Share your dilemmas and get honest opinions from other Mumsnetters.

Don’t want Dh to start getting home from work earlier

232 replies

Alltheladshaveweirdhaircutsthesedays · 03/09/2025 16:08

Dh used to get home from work around 6 onwards, in summer they’ve been going into work earlier and arriving home earlier at 4.30, due to the heat. They’ve all decided they prefer this at his workplace and will stick with these hours.
I pick Dd, 6 up from school and am home for 3.30, I really used to enjoy this time for just us, we’d have a snack and cuddle up together on the sofa, read books, watch tv and chat, we’d then maybe play for a bit, take the dog for a walk, then i’d get dinner ready later.
It just takes this away with Dh arriving not long after, changes the dynamic
At weekends we’re all home and also she’s at friends houses or has friends around

Aibu to be sad at missing this quiet time just for us?

OP posts:
Reallyneedsaholiday · 03/09/2025 20:33

Maybe talk to him about how much you enjoy having 121 time wth her, and suggest a schedule that works for all of you. You will still pick her up everyday, and have that first hour to yourself. Once a week, YOU do something “special” with her, on your own, while he preps dinner. Once a week, YOU prep dinner, while HE spends time with her 121. The other evenings, you do something all together, like play board games, or go to the park. One assumes you had a child with this man, because you liked HIM, and enjoyed HIS company, not simply because you wanted to have a child with “anyone”.

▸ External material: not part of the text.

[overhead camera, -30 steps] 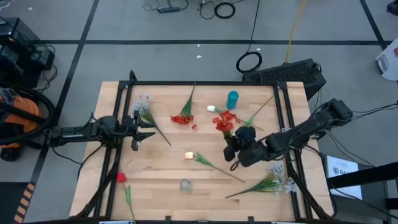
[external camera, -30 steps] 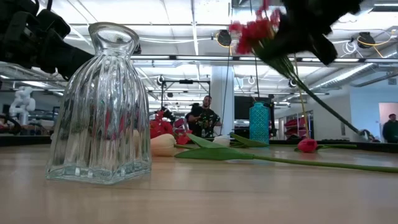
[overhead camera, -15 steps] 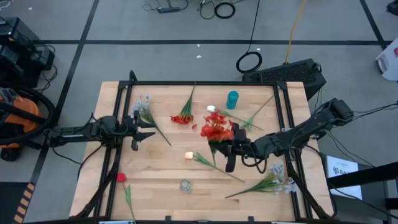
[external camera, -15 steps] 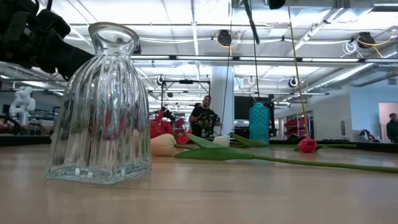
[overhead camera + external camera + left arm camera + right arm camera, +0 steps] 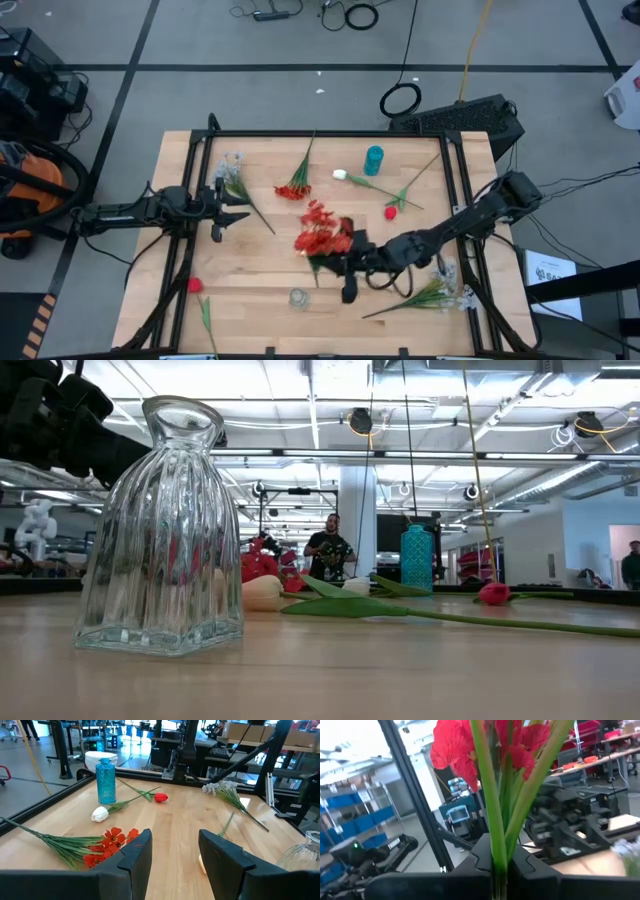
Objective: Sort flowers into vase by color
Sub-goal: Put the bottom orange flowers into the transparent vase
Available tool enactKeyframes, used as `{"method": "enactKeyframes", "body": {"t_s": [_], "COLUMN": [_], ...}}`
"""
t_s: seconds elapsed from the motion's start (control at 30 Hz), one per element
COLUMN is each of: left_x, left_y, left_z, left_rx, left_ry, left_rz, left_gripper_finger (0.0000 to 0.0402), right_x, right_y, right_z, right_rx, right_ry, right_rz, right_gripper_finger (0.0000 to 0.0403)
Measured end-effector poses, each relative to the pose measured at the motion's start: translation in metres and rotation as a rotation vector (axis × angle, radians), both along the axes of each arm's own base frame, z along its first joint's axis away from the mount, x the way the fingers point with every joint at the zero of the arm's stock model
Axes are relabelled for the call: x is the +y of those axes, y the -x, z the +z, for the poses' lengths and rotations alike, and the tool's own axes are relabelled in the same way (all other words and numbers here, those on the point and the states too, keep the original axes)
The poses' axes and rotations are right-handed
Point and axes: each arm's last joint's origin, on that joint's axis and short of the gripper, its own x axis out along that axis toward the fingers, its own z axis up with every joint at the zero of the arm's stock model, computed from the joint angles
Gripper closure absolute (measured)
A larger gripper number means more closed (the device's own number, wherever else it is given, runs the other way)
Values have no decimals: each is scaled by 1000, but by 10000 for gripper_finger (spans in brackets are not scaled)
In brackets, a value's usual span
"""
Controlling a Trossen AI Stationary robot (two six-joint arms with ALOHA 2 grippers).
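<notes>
Right tool (image 5: 345, 262) is clenched on a red flower cluster (image 5: 320, 232), just beside the clear vase (image 5: 298, 298). Left tool (image 5: 228, 213) waits released. Both vases appear empty; other stems lie on the tabletop (image 5: 270, 260).

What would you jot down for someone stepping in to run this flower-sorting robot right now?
Right gripper: shut on the red blossom cluster, held mid-table above the clear vase.
Left gripper: open, waiting at the table's left side.
Both the clear vase and the blue vase hold no flowers.
On the table: red spray, white tulip, rosebuds, pale sprays.
Done: nothing placed yet. Left: everything.
</notes>
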Motion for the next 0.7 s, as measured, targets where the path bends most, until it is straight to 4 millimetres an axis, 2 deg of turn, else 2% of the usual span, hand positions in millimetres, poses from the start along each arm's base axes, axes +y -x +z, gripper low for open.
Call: {"method": "enactKeyframes", "body": {"t_s": [0.17,0.27,0.4,0.7], "left_x": [0,0,0,0], "left_y": [0,0,0,0], "left_z": [0,0,0,0], "left_rx": [-2,1,0,-2], "left_ry": [0,0,0,0], "left_rz": [0,0,0,0], "left_gripper_finger": [233,233,233,233], "right_x": [16,23,29,34], "right_y": [-27,-40,-53,-69], "right_z": [13,13,4,-33], "right_rx": [22,23,36,98], "right_ry": [59,61,65,46], "right_rz": [2,0,-13,-106], "right_gripper_finger": [399,399,399,399]}}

TappyGilmore · 03/09/2025 20:37

Difficult to relate as my DD was in after school activities most nights right from starting school, it wasn’t really time for just coming home and chilling on the sofa. But it sounds weird that you would be upset about your husband coming home earlier. I would have thought that it would make evenings easier in terms of dinner prep, helping your DD with any homework, etc.

GasperyJacquesRoberts · 03/09/2025 21:06

She just likes the quiet time with her girl after school bonding. That’s nice and shows love and gratitude and wanting her child.

While simultaneously showing a massive lack of love, respect or wanting the person she's married to.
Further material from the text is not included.